* [Task instructions]:
For the entries below, print exactly the lines between the line holding "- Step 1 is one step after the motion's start" and the line holding "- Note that", inclusive, and nothing else.

* [Available records]:
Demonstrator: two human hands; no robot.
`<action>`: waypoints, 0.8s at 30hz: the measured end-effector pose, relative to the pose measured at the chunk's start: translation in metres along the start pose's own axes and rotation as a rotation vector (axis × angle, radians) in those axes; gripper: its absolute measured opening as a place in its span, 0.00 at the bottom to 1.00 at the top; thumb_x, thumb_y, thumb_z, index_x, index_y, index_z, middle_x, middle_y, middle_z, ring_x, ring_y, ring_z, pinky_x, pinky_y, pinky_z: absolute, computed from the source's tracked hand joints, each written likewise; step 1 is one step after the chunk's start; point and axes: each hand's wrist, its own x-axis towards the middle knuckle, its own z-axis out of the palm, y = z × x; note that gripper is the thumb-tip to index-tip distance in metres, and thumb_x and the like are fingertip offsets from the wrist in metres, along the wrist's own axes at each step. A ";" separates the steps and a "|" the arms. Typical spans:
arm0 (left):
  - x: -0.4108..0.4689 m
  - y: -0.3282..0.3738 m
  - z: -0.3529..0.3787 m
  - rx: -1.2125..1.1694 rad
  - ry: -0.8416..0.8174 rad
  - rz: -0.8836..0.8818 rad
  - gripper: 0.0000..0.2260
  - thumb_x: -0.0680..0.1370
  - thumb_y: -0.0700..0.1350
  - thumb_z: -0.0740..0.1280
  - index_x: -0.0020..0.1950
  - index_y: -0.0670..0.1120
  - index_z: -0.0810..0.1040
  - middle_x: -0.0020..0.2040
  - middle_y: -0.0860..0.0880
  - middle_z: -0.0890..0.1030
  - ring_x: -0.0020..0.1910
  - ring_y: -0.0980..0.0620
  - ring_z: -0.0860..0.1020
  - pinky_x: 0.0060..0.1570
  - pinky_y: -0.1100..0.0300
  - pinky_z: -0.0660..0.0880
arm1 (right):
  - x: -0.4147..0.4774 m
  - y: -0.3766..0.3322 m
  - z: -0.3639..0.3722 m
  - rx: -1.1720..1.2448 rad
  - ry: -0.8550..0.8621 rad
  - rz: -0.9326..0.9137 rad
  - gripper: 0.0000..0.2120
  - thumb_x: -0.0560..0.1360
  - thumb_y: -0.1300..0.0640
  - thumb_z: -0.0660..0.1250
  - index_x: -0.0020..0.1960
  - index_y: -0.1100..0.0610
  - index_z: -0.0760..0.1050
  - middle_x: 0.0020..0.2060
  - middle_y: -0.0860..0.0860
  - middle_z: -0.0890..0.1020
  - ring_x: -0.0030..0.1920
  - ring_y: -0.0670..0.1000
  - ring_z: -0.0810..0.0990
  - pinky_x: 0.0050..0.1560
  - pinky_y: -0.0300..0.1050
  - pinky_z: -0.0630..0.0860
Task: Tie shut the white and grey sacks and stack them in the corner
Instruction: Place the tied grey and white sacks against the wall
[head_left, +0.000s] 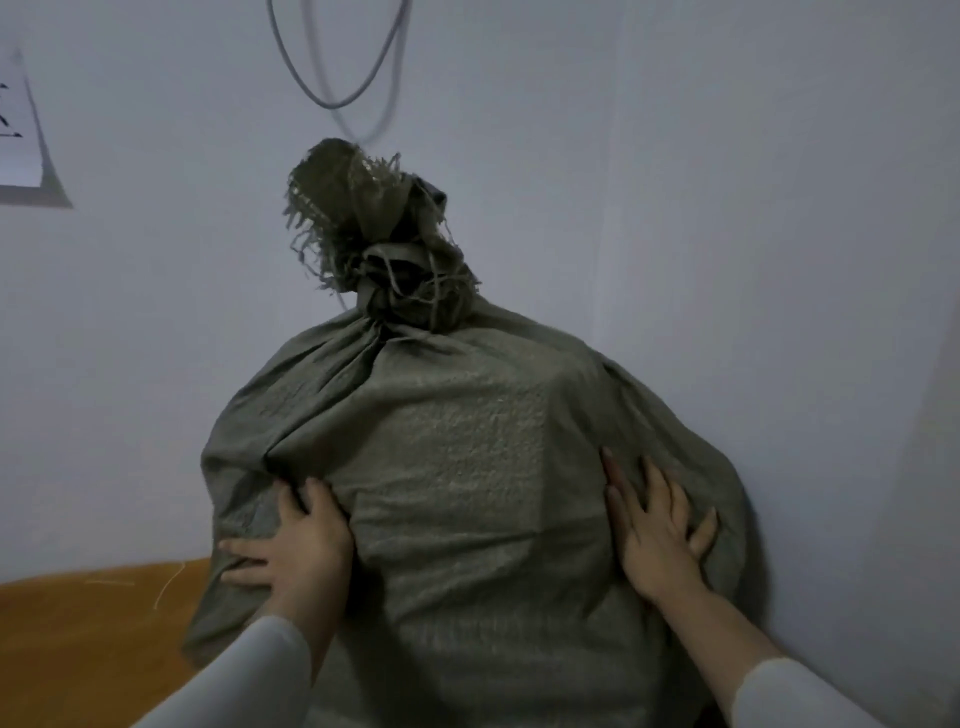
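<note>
Left hand (293, 545) and right hand (660, 538) press grey sack (467, 441), fingers (657, 488) apart; push evenly so it seats against the wall (779, 208).

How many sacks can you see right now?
1: the grey sack, tied shut, standing in the corner. Others may be hidden behind it or out of view.

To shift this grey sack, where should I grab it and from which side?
Probably the bunched neck of the grey sack, just below the knot, reached from the front and above: it is the only narrow part, the body bulges taut, and the walls close off the back and right.
</note>
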 end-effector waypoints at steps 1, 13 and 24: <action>0.005 -0.001 0.002 -0.001 0.009 -0.003 0.25 0.77 0.66 0.47 0.73 0.65 0.51 0.77 0.42 0.37 0.74 0.35 0.37 0.69 0.34 0.41 | 0.003 0.000 -0.001 0.018 -0.032 0.013 0.19 0.78 0.38 0.38 0.67 0.26 0.39 0.76 0.45 0.45 0.76 0.51 0.42 0.70 0.62 0.32; -0.013 -0.002 0.001 0.130 -0.137 0.273 0.34 0.71 0.73 0.39 0.75 0.62 0.46 0.78 0.49 0.44 0.75 0.40 0.36 0.67 0.35 0.32 | -0.059 -0.166 -0.034 -0.276 0.746 -0.852 0.22 0.73 0.40 0.58 0.65 0.44 0.72 0.71 0.53 0.68 0.72 0.58 0.61 0.70 0.64 0.48; -0.026 0.018 0.023 0.302 -0.216 0.254 0.31 0.73 0.72 0.42 0.74 0.64 0.43 0.77 0.43 0.36 0.75 0.45 0.34 0.64 0.26 0.38 | -0.019 -0.127 0.009 -0.716 0.689 -0.749 0.28 0.74 0.37 0.55 0.73 0.40 0.58 0.74 0.54 0.52 0.74 0.57 0.40 0.70 0.66 0.32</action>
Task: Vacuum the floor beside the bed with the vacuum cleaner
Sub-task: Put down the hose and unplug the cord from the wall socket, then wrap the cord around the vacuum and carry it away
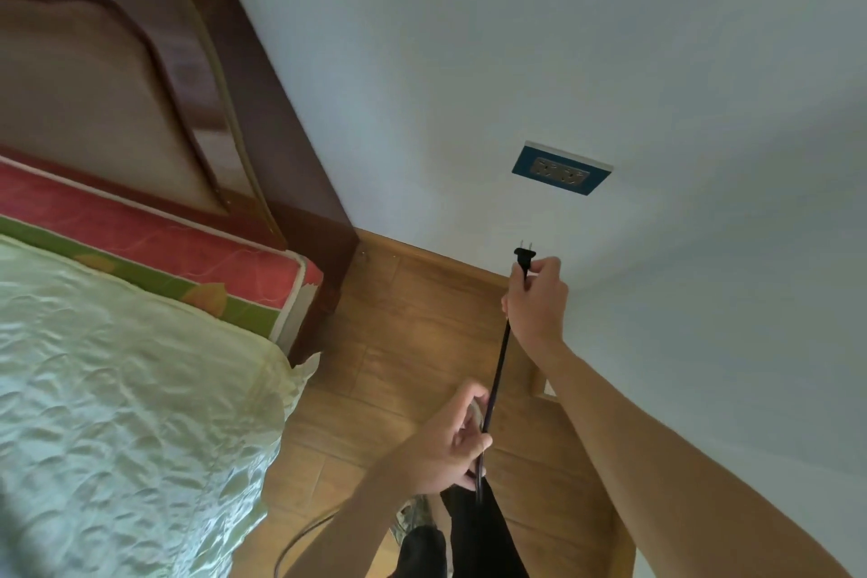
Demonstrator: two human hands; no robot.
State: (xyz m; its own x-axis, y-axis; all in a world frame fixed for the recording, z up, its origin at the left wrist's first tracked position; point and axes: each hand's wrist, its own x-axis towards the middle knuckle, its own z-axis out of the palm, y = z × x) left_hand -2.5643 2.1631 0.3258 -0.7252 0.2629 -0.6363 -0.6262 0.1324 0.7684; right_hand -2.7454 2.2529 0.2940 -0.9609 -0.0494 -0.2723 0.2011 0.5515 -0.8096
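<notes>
My right hand (537,300) pinches a black two-pin plug (524,257) with its prongs pointing up toward the wall. A short way above it sits a blue-framed wall socket (560,170), apart from the plug. The black power cord (498,371) runs taut from the plug down into my left hand (450,441), whose fingers curl round it. Below that hand the cord drops past my dark trouser legs. The vacuum cleaner itself is out of view.
A bed (117,390) with a pale quilted cover and red-green mattress fills the left, its dark wooden headboard (244,108) against the white wall. A strip of wooden floor (403,343) lies between bed and wall, edged by a wooden skirting.
</notes>
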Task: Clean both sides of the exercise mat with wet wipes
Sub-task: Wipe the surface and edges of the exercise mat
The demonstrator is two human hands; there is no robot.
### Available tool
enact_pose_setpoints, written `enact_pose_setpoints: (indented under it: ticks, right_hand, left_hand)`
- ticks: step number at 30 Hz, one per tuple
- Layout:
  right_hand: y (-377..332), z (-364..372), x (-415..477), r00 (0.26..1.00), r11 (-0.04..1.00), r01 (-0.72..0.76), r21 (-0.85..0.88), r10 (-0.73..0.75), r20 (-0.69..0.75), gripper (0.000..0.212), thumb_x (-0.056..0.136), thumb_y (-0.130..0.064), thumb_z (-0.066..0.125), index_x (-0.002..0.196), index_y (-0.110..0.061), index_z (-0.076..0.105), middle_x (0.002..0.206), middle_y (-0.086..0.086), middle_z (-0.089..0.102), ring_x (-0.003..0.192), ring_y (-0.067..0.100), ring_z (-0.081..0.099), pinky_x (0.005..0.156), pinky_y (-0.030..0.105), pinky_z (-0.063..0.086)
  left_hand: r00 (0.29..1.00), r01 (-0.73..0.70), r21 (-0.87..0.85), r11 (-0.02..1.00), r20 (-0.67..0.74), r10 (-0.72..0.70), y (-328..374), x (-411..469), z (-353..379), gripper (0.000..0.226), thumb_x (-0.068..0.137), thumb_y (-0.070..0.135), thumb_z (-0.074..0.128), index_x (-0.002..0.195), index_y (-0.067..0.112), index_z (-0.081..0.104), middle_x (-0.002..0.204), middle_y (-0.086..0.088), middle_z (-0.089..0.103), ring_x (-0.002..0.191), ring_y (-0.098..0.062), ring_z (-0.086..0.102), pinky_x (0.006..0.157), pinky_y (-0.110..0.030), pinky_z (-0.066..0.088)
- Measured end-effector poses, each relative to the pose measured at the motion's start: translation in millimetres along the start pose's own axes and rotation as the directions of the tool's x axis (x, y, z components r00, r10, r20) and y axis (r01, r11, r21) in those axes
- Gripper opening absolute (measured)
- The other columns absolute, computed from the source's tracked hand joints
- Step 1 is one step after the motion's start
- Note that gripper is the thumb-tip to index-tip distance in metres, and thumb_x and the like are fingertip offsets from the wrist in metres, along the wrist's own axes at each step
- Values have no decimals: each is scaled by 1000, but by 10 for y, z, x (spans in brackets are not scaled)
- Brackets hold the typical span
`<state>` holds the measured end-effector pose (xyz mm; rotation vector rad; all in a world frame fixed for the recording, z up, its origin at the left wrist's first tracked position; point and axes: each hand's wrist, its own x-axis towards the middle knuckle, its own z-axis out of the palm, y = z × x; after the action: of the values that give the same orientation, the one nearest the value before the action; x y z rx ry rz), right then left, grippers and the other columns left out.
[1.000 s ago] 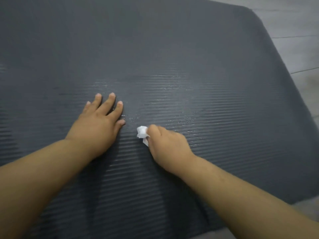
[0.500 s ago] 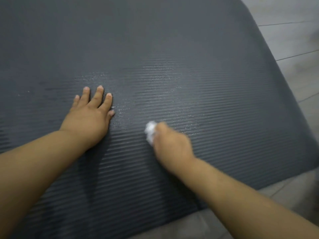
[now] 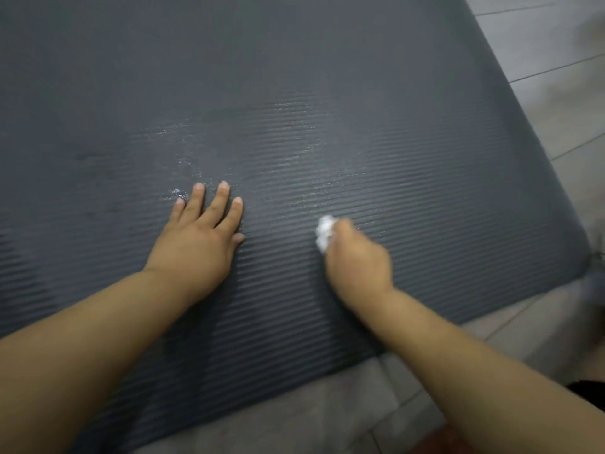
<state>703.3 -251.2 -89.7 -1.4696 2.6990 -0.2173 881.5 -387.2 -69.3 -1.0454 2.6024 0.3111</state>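
A dark grey ribbed exercise mat (image 3: pixel 327 93) lies flat on the floor and fills most of the view. My left hand (image 3: pixel 199 237) rests palm-down on it with fingers straight and spread. To its right, my right hand (image 3: pixel 358 262) grips a crumpled white wet wipe (image 3: pixel 324 233) and presses it onto the mat; the hand is motion-blurred. Wet shiny streaks (image 3: pixel 294 165) mark the mat beyond both hands.
Grey floor tiles (image 3: pixel 556 60) show to the right of the mat and along its near edge (image 3: pixel 294 417). The mat's rounded near right corner (image 3: pixel 579 263) is in view.
My right hand with the wipe has slid to the right, away from my left hand. The view has shifted, showing more floor at the mat's near edge. My left hand stays flat.
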Motion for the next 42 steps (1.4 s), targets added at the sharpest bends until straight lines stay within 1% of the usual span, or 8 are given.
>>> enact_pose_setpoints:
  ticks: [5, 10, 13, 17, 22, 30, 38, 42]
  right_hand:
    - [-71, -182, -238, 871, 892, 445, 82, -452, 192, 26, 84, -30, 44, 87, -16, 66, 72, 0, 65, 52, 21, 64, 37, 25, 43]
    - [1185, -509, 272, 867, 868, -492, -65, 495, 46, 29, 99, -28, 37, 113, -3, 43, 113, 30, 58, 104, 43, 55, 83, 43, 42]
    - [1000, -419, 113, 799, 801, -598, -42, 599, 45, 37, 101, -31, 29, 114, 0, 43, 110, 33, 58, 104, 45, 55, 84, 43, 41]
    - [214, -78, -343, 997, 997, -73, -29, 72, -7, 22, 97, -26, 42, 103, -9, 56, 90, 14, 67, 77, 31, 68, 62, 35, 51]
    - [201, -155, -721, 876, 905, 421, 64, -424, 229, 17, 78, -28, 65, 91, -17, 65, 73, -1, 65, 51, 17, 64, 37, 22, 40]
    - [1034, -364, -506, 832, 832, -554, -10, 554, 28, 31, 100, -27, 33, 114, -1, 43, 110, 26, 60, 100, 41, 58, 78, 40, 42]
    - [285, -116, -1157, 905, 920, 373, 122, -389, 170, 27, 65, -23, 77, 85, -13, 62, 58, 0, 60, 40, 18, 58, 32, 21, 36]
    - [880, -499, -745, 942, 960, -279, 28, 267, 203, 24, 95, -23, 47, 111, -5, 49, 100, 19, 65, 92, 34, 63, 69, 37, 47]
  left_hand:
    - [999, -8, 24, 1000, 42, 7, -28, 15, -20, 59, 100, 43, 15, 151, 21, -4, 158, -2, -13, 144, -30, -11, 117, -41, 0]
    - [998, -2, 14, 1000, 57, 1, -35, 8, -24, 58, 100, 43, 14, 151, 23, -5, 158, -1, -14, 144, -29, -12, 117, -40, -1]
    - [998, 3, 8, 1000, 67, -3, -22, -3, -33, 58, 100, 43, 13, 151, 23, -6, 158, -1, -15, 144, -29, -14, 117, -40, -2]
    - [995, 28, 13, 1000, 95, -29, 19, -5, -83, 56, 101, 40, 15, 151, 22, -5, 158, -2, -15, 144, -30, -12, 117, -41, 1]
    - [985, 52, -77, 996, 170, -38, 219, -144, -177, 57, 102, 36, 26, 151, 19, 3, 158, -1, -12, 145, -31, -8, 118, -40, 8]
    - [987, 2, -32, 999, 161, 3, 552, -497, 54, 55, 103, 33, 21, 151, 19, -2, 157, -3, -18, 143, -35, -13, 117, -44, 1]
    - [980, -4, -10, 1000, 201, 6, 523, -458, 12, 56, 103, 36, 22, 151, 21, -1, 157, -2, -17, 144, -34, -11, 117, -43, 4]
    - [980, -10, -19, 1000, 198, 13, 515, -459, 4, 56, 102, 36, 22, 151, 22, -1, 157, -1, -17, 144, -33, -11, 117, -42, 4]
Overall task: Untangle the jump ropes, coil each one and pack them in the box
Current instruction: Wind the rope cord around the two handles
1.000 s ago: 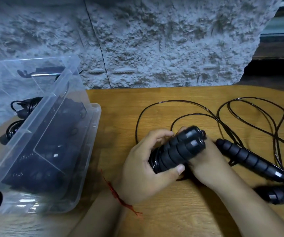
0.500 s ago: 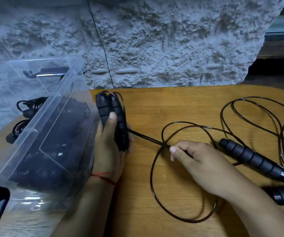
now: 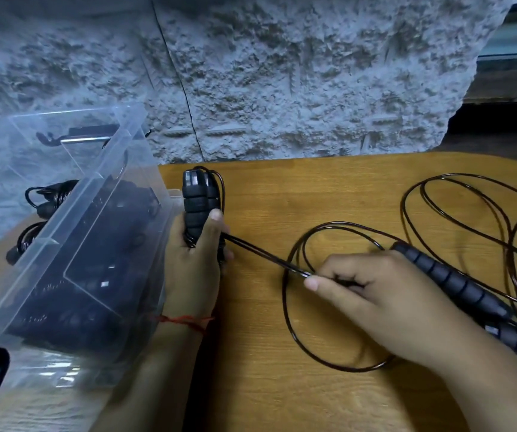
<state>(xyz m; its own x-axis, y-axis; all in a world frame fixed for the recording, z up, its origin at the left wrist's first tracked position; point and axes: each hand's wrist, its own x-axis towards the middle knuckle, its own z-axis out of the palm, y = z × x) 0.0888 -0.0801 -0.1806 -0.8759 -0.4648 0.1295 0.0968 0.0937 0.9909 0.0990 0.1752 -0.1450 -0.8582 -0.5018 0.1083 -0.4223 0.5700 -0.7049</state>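
We count one box [image 3: 63, 366], our left hand [image 3: 191, 275], our right hand [image 3: 385, 310], two ropes [image 3: 260, 252] out, two held handles [image 3: 194, 204], two loose handles [image 3: 450, 282]

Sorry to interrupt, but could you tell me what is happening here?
A person is packing up. The left hand holds one jump rope's two grips beside the clear box, which holds dark ropes. The right hand pinches that rope's cord, stretched between the hands. A second rope lies loose on the table.

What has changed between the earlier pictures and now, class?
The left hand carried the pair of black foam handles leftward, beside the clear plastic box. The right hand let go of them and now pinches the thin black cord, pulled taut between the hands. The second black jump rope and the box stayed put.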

* [Response below]:
- Step 1 is one step after the motion's start
- Note that gripper is the thumb-tip to index-tip distance in metres, and thumb_x and the like are fingertip offsets from the wrist in metres, along the wrist's own axes at each step

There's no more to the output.